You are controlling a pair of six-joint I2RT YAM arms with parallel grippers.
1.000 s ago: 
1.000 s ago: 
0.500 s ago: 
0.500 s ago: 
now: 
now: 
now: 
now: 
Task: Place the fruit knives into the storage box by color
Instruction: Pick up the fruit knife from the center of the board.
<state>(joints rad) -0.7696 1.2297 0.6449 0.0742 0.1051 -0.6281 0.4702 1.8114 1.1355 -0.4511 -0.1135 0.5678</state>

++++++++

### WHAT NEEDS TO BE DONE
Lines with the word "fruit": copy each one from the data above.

### TASK RESULT
Task: Place the fruit knives into the storage box by color
Instruction: Pick up the fruit knife from the center of the board.

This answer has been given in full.